ASSIGNMENT. The answer must consist of every line from the data that holds the string "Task".

INFORMATION SHOWN.
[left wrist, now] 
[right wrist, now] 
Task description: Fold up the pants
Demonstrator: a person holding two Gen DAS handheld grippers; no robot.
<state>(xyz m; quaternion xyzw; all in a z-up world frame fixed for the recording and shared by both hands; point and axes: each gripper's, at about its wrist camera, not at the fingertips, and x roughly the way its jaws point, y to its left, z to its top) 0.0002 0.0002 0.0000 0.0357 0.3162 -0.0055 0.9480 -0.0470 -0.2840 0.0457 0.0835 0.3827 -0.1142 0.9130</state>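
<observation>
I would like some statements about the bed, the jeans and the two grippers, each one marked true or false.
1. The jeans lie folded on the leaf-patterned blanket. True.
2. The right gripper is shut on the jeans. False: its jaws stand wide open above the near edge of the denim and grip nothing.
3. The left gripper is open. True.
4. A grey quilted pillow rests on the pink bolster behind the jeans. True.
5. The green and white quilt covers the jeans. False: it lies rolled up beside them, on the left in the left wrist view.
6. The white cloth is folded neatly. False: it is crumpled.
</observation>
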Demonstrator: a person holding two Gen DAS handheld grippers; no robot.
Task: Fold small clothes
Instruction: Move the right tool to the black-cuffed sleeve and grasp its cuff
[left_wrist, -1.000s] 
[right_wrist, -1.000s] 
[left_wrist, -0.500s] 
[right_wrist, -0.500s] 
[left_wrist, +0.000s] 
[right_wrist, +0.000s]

ANSWER TO THIS PROBLEM.
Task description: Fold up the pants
Task: Fold small clothes

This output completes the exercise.